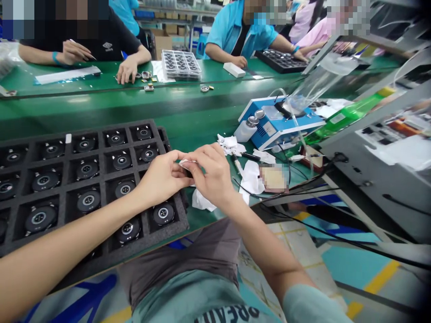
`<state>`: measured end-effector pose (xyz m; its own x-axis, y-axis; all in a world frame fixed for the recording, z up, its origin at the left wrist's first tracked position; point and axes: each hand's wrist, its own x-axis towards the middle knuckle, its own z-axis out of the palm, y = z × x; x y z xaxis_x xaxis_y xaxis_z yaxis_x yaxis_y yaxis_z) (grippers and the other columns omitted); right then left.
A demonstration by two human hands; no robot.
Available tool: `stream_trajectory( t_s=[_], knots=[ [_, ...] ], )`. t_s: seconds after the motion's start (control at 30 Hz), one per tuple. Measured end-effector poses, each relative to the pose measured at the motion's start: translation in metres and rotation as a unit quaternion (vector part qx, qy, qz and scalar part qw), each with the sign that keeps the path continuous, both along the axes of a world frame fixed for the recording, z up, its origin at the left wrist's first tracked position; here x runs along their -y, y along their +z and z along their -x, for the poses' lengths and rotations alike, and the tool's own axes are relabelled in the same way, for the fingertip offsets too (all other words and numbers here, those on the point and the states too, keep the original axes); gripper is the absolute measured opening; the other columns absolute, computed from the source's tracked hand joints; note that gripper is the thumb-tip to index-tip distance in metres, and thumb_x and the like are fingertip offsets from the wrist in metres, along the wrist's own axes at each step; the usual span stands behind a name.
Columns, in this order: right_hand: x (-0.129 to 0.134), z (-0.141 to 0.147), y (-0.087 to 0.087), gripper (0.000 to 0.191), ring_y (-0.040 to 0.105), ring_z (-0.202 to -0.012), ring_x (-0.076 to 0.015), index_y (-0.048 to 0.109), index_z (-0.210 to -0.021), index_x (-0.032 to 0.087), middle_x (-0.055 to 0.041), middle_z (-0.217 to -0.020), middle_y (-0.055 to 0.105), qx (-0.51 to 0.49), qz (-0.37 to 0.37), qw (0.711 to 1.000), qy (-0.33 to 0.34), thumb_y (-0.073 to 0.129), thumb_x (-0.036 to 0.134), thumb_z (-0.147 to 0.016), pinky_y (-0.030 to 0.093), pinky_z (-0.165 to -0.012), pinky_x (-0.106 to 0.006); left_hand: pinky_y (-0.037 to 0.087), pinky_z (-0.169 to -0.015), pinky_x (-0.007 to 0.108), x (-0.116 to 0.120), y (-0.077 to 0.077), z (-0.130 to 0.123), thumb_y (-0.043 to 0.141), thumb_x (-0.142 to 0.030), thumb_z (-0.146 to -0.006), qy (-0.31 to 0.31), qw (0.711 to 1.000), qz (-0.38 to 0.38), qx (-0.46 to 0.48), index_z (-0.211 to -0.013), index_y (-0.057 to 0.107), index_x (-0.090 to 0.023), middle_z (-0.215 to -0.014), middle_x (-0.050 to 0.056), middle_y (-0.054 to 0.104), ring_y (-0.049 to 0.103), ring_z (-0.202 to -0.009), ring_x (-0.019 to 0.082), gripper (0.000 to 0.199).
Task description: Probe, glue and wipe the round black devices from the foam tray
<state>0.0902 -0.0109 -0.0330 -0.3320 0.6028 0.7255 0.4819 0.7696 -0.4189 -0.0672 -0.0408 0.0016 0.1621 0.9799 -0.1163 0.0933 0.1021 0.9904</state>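
Observation:
My left hand point(163, 179) and my right hand point(213, 175) meet over the right edge of a dark foam tray point(182, 222). Between my right thumb and fingers is a crumpled white wipe point(186, 163). My left fingers are closed around a small dark thing, mostly hidden by both hands, whose kind I cannot make out. In the tray's square compartments lie several round black smartwatch bodies, backs up, such as one watch body point(163, 214) just below my left hand. Another white wipe point(203, 200) lies on the bench under my right wrist.
Used wipes point(251, 177), a pump bottle point(245, 130), a blue machine point(279, 123) and a green bottle point(350, 112) stand to the right, with loose black cables. Across the green bench point(202, 107), co-workers handle small parts beside a clear compartment box point(182, 65).

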Motion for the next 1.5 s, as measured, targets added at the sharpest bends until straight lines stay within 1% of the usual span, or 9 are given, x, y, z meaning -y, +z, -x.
stream_trajectory(
  t_s=[0.1,0.23,0.33,0.6,0.73,0.93,1.17,1.33,1.5],
  knots=[
    [-0.002,-0.005,-0.003,0.019,0.055,-0.084,-0.023,0.071,-0.09,0.023,-0.006,-0.087,0.071,0.003,0.018,0.999,-0.044,0.056,0.027,-0.101,0.046,-0.08,-0.041,0.061,-0.073,0.033,0.0,0.002,-0.001,0.082,-0.004,-0.061,0.009,1.0,0.013,0.012,-0.101,0.061,-0.016,-0.075,-0.001,0.075,0.075,-0.072,0.019,0.046],
    [-0.004,-0.029,-0.011,0.013,0.056,-0.082,-0.0229,0.068,-0.088,0.024,-0.0041,-0.084,0.07,-0.009,0.051,0.995,-0.084,0.061,0.024,-0.099,0.045,-0.078,-0.04,0.062,-0.078,0.036,0.0,0.007,-0.001,0.083,-0.004,-0.061,0.016,0.998,0.047,0.031,-0.108,0.06,-0.016,-0.081,0.004,0.079,0.078,-0.079,0.021,0.053],
    [-0.003,-0.034,-0.01,0.011,0.058,-0.083,-0.022,0.068,-0.088,0.024,-0.0032,-0.084,0.07,-0.029,0.055,0.996,-0.057,0.063,0.024,-0.098,0.046,-0.08,-0.04,0.063,-0.079,0.037,0.0,0.007,0.0,0.083,-0.004,-0.062,0.01,0.998,0.043,0.033,-0.11,0.06,-0.016,-0.082,0.003,0.079,0.078,-0.08,0.022,0.054],
    [-0.009,-0.014,0.002,0.014,0.055,-0.087,-0.0216,0.074,-0.091,0.023,-0.0047,-0.086,0.067,0.019,0.012,0.999,0.044,0.062,0.024,-0.099,0.046,-0.081,-0.04,0.06,-0.076,0.033,0.004,0.004,0.0,0.082,-0.007,-0.064,-0.02,1.0,-0.007,-0.006,-0.101,0.063,-0.016,-0.078,-0.001,0.074,0.075,-0.074,0.017,0.042],
    [-0.011,-0.021,0.002,0.011,0.055,-0.085,-0.0214,0.073,-0.091,0.023,-0.0044,-0.085,0.067,0.016,0.014,1.0,0.02,0.064,0.024,-0.097,0.045,-0.08,-0.04,0.06,-0.075,0.033,0.004,0.005,-0.001,0.081,-0.007,-0.065,-0.032,0.999,0.003,-0.019,-0.106,0.063,-0.016,-0.075,-0.002,0.074,0.074,-0.073,0.017,0.046],
    [0.008,-0.017,-0.003,0.017,0.056,-0.084,-0.0208,0.072,-0.09,0.023,-0.0042,-0.085,0.069,0.009,0.039,0.999,0.03,0.059,0.027,-0.1,0.046,-0.079,-0.039,0.061,-0.076,0.036,0.003,0.004,-0.001,0.086,-0.009,-0.061,-0.001,1.0,0.027,-0.015,-0.105,0.061,-0.016,-0.077,0.001,0.077,0.076,-0.076,0.021,0.051],
    [0.009,-0.049,-0.02,0.012,0.056,-0.082,-0.0221,0.069,-0.087,0.024,-0.0044,-0.083,0.069,-0.004,0.035,0.998,-0.051,0.063,0.024,-0.098,0.046,-0.076,-0.04,0.062,-0.084,0.041,0.001,0.008,-0.002,0.089,-0.009,-0.058,0.018,0.999,0.048,0.007,-0.11,0.061,-0.014,-0.084,0.006,0.08,0.079,-0.083,0.025,0.06],
    [0.011,-0.03,-0.01,0.014,0.058,-0.085,-0.0228,0.068,-0.089,0.025,-0.0048,-0.086,0.07,0.012,0.026,1.0,-0.012,0.059,0.026,-0.099,0.047,-0.078,-0.041,0.062,-0.081,0.039,0.002,0.005,-0.002,0.087,-0.011,-0.061,0.012,0.999,0.035,-0.01,-0.111,0.06,-0.015,-0.081,0.004,0.08,0.078,-0.081,0.023,0.057],
    [0.019,-0.017,-0.004,0.015,0.059,-0.087,-0.0238,0.068,-0.088,0.023,-0.0057,-0.087,0.072,0.024,0.027,0.999,0.014,0.058,0.027,-0.099,0.045,-0.078,-0.042,0.061,-0.078,0.037,0.008,-0.004,-0.003,0.082,-0.016,-0.07,0.012,0.998,-0.023,-0.061,-0.111,0.062,-0.017,-0.081,0.002,0.078,0.078,-0.08,0.023,0.046]
  ],
)
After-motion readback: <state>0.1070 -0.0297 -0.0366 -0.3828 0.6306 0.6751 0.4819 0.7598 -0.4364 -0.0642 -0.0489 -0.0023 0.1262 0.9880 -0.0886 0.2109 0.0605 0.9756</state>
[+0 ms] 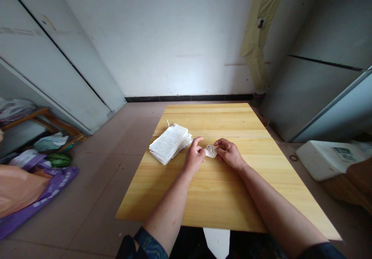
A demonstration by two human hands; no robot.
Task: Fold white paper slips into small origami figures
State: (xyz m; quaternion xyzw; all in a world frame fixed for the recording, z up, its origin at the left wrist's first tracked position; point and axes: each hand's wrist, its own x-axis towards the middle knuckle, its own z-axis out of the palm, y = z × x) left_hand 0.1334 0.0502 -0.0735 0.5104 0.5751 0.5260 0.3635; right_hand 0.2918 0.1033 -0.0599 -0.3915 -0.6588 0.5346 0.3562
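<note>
Pinching, left hand (194,156) and right hand (229,153) hold folded paper (210,151) between fingertips, long axis across, above table (215,197) at centre; paper stack (170,143) lies just left, nearer left hand.

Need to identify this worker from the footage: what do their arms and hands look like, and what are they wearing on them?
Both forearms are bare, and the left hand and right hand wear no gloves. The left sleeve is dark blue with a teal pattern; the right sleeve looks dark.
</note>
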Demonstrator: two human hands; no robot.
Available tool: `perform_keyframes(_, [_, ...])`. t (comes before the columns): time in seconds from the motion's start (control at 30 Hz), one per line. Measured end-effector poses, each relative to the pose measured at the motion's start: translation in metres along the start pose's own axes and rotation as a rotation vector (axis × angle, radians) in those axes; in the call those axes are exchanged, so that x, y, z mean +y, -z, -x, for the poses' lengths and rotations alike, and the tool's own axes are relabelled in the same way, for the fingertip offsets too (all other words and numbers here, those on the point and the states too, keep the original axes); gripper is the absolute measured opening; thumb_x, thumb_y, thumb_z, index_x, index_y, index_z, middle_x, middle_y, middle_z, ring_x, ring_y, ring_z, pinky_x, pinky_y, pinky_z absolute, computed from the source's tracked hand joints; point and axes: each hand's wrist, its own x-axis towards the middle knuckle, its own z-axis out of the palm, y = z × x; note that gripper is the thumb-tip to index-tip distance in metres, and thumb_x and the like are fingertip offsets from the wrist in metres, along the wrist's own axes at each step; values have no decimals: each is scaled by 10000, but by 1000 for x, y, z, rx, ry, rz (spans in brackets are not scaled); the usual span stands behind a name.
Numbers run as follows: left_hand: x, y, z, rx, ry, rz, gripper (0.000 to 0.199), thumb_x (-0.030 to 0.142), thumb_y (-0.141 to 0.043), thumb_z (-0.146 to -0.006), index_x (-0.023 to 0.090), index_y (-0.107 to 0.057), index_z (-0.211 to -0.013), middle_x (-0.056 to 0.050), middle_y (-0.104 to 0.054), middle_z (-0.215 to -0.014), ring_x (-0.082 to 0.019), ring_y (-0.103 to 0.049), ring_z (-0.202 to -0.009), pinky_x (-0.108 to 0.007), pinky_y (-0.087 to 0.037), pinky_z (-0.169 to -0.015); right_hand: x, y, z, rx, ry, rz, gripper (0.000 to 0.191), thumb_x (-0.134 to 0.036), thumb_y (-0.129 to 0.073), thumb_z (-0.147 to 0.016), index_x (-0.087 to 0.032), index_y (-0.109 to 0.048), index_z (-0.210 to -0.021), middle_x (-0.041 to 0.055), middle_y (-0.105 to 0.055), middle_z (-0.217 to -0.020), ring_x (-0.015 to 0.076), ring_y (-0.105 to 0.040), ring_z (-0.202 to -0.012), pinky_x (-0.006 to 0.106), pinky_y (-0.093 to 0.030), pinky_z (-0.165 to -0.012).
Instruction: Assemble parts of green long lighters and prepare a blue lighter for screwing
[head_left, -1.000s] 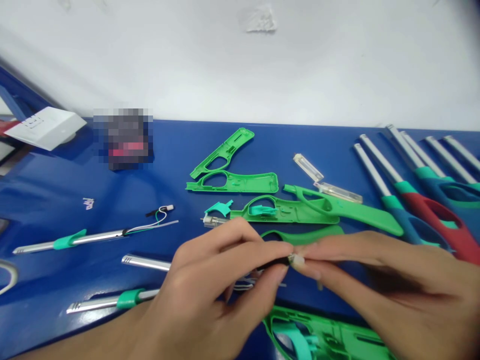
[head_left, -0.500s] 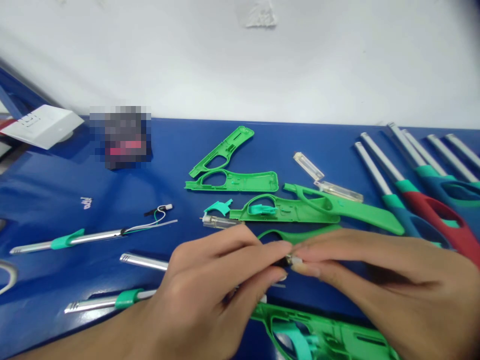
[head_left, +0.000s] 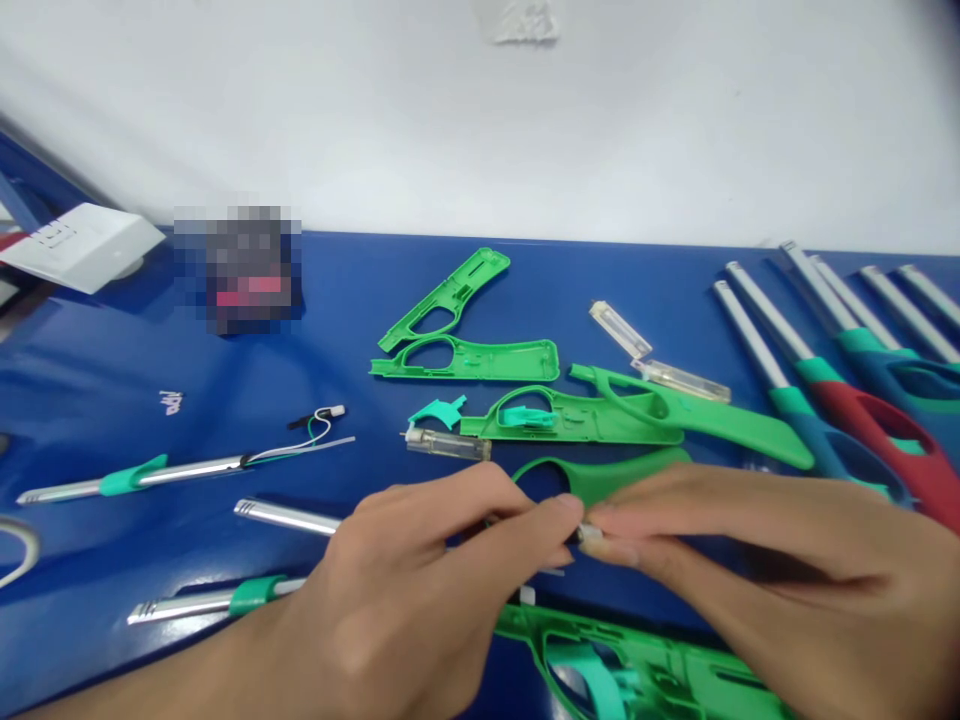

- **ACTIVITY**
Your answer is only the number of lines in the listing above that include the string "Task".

- **SOLUTION**
2